▶ [Your objective]: From the line below that contains "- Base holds" to the line that contains "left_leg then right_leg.", repeat every line exactly, both ends included, and nothing else.

▶ [Material provided]:
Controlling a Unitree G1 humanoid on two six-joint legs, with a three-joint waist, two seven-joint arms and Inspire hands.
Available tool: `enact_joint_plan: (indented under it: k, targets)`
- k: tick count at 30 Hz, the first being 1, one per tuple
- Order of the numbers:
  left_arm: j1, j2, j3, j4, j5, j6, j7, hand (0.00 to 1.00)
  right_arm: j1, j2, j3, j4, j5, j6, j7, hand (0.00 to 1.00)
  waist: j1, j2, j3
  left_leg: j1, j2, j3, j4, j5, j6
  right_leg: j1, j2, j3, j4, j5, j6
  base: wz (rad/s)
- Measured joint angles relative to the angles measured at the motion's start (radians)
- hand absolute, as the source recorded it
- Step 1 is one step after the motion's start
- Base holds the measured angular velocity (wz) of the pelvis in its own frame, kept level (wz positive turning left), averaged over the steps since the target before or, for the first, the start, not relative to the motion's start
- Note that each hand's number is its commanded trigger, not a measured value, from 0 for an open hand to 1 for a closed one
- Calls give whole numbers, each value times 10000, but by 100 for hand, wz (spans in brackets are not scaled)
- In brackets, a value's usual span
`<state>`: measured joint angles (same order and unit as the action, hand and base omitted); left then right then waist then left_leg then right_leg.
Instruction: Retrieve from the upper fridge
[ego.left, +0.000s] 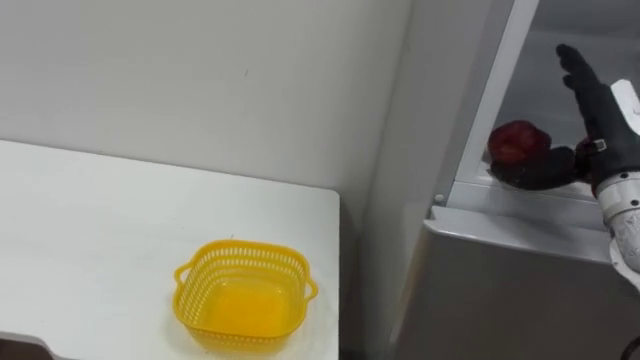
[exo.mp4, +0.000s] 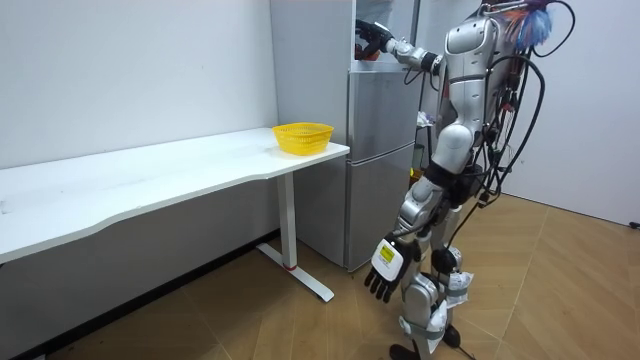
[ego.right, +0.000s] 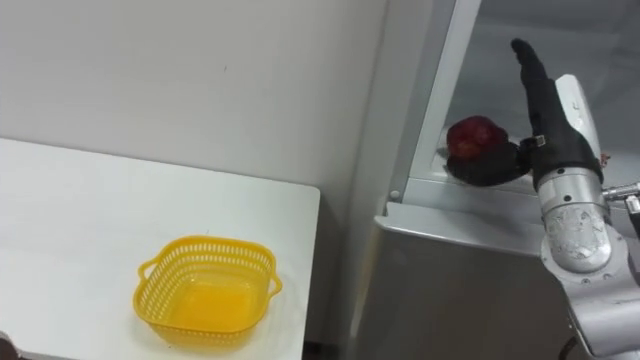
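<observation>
A dark red round fruit (ego.left: 517, 140) sits at the front edge of the open upper fridge compartment (ego.left: 560, 60). My right hand (ego.left: 605, 115) is raised inside the compartment just right of the fruit, its fingers straight and pointing up. Its thumb (ego.left: 540, 172) lies under and in front of the fruit, seemingly touching it. In the room view I stand before the fridge (exo.mp4: 375, 150) with the right arm stretched up into it. My left hand (exo.mp4: 385, 268) hangs low by my leg, fingers relaxed.
A yellow plastic basket (ego.left: 245, 248), empty, stands near the right end of a white table (ego.left: 80, 230), left of the fridge. The shut grey lower fridge door (ego.left: 500, 290) is below the open compartment. A white wall runs behind the table.
</observation>
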<state>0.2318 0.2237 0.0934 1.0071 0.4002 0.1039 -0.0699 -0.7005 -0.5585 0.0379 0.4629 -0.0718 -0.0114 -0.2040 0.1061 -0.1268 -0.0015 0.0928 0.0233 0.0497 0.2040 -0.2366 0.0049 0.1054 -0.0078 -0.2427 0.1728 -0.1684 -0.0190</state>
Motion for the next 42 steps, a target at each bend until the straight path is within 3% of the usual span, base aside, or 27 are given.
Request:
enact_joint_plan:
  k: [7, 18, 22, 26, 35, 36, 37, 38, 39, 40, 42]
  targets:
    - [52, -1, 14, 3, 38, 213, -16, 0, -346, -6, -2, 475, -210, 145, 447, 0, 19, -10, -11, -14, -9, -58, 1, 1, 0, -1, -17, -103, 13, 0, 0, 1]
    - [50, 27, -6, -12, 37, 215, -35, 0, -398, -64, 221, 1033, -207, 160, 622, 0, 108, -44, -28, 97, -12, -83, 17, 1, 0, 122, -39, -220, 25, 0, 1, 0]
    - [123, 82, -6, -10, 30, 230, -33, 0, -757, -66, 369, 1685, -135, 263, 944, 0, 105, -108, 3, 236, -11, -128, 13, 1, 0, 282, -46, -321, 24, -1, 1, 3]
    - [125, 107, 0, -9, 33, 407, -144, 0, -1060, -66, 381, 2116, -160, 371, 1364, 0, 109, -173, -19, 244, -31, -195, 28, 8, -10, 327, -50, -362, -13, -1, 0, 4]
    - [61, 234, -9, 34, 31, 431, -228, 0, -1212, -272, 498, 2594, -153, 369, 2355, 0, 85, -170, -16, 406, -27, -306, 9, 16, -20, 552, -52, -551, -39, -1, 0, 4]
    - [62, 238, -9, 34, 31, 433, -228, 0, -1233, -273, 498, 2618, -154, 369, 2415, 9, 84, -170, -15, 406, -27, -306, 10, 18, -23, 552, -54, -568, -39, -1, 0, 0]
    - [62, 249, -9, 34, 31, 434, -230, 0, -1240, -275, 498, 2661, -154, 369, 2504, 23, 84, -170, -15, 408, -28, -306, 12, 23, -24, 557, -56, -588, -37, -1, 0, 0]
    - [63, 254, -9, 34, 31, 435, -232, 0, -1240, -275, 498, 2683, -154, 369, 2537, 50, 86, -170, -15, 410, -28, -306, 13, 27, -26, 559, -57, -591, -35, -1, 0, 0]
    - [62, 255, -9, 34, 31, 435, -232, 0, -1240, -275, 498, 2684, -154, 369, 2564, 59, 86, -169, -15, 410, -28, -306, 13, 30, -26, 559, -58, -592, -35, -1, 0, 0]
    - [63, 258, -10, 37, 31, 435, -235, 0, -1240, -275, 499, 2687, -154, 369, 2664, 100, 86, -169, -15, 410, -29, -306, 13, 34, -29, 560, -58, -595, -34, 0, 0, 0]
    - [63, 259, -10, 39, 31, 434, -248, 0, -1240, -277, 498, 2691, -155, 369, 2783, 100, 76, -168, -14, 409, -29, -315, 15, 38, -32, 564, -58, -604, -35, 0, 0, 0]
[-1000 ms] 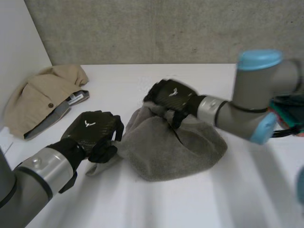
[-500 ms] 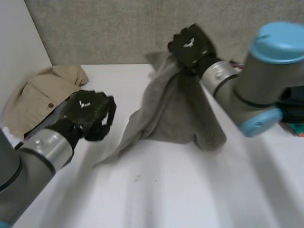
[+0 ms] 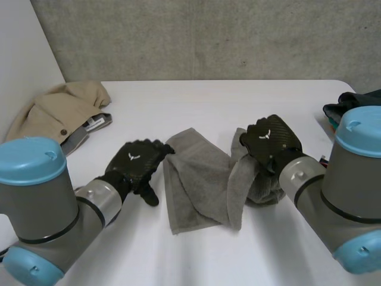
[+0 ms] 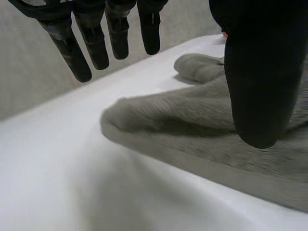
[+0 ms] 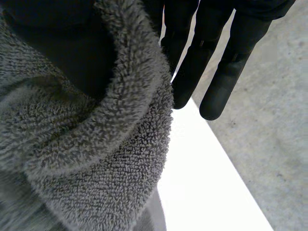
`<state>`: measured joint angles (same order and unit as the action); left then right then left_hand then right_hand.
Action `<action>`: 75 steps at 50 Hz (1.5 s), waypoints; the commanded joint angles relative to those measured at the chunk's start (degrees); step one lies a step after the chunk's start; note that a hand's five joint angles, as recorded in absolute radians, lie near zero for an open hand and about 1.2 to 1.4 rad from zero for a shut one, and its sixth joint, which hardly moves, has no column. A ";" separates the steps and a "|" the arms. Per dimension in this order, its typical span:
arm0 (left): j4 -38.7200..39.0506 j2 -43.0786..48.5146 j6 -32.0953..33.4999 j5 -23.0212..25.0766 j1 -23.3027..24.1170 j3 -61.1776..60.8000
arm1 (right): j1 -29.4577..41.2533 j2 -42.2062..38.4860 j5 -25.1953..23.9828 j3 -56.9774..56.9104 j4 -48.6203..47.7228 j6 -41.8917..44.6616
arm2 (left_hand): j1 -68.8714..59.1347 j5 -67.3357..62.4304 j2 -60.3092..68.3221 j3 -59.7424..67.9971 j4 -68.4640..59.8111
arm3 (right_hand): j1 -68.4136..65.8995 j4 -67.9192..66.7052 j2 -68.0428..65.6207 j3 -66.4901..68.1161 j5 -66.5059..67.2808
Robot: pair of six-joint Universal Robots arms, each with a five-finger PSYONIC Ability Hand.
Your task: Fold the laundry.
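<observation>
One grey towel [image 3: 199,185] is laid on the table [image 3: 178,256]. Straight, empty fingers [image 4: 96,43] of the left hand [image 3: 138,164] are held beside one edge; the opposite, bunched edge is draped over the straight-fingered right hand [image 3: 269,142].

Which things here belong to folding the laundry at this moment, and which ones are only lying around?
In use: grey towel; left robot hand at its edge; right robot hand on its bunched side.
Lying about: beige garment, rear left; dark cloth, far right. Both untouched, perhaps laundry for later.
</observation>
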<state>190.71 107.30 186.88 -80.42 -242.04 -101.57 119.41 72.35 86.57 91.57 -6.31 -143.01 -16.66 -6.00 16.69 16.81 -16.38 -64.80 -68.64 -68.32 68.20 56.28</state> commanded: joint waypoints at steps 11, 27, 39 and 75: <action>1.50 4.58 -13.03 1.32 1.13 2.78 | 5.66 1.04 0.35 -4.04 -0.45 -5.97 | 0.72 0.07 -0.76 -0.88 0.45 | -15.20 -11.36 -11.68 11.80 13.72; -0.59 20.49 -20.76 5.80 12.29 16.75 | 6.72 7.19 2.11 -2.89 -0.63 -8.96 | -31.47 -32.13 31.44 31.32 -31.75 | -15.20 -11.36 -11.68 11.80 13.72; -3.23 5.91 -16.55 0.26 1.76 15.88 | 5.92 8.34 2.29 -0.17 3.84 -0.36 | -63.34 -64.00 63.31 63.19 -63.62 | -15.20 -11.36 -11.68 11.80 13.72; -15.72 1.53 10.09 7.03 -8.09 19.76 | 0.49 0.07 -3.06 -15.62 23.78 1.04 | -7.35 -8.00 7.32 7.20 -7.63 | 51.02 54.86 54.54 -54.42 -52.50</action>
<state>174.86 118.53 197.94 -73.40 -248.45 -74.49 124.38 71.58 87.94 80.84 8.04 -151.92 -23.66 -12.93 23.76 24.06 -22.94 -16.99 -15.38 -15.39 15.16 3.54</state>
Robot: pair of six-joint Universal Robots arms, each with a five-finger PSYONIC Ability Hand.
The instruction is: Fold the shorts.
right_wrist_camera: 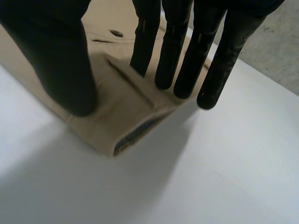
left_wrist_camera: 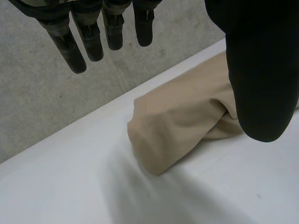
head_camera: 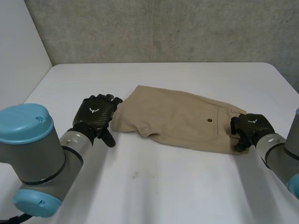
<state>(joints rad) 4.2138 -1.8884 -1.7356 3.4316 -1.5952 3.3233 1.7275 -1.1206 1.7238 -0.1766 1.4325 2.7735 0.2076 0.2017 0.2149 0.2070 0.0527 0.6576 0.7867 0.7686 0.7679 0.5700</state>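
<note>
Tan shorts (head_camera: pixel 177 116) lie flat in the middle of the white table, folded in half lengthwise, with a back pocket button (head_camera: pixel 210 120) facing up. My left hand (head_camera: pixel 96 116) is at the leg-hem end, open. In the left wrist view its straight fingers (left_wrist_camera: pixel 88 42) hover above the hem (left_wrist_camera: pixel 159 140), and the thumb hangs beside the cloth. My right hand (head_camera: pixel 250 127) is at the waistband end. In the right wrist view its straight fingers (right_wrist_camera: pixel 182 56) and thumb (right_wrist_camera: pixel 65 65) reach down onto the waistband corner (right_wrist_camera: pixel 126 121) of the shorts, without pinching it.
The white table (head_camera: pixel 163 186) has bare room in front of the shorts and behind them. A grey concrete wall (head_camera: pixel 163 28) rises along the table's far edge, and a white wall (head_camera: pixel 18 56) stands at the left.
</note>
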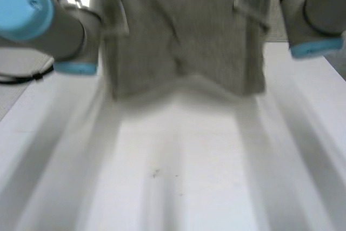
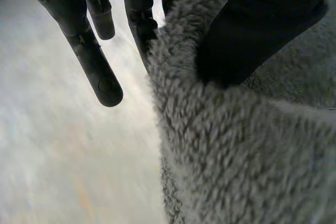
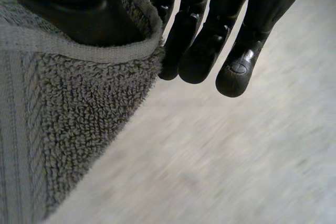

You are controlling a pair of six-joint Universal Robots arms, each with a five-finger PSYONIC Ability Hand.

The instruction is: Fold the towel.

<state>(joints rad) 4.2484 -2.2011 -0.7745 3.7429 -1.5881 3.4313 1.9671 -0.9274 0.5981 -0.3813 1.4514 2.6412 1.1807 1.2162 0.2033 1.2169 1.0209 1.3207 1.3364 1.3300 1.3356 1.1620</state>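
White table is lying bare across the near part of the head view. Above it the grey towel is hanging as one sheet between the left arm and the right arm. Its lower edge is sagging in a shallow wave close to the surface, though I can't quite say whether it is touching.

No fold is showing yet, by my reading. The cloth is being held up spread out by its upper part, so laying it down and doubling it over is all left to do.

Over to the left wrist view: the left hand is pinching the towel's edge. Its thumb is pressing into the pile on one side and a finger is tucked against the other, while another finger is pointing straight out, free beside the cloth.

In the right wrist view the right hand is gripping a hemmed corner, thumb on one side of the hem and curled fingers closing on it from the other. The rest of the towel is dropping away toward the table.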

▶ [Answer area]:
- Base holds the measured angular velocity (wz) of the pelvis in its own frame, kept level (wz positive turning left), averaged over the steps since the target before or, for the first, the start, not relative to the motion's start
- Note that each hand's number is its commanded trigger, not a measured value, from 0 for an open hand to 1 for a closed one
- Calls give whole numbers, each value times 10000, but by 100 for hand, wz (spans in brackets are not scaled)
- In brackets, a value's usual span
`<state>`: measured joint angles (same order and unit as the action, hand and base omitted); left then right then waist then left_leg then right_leg.

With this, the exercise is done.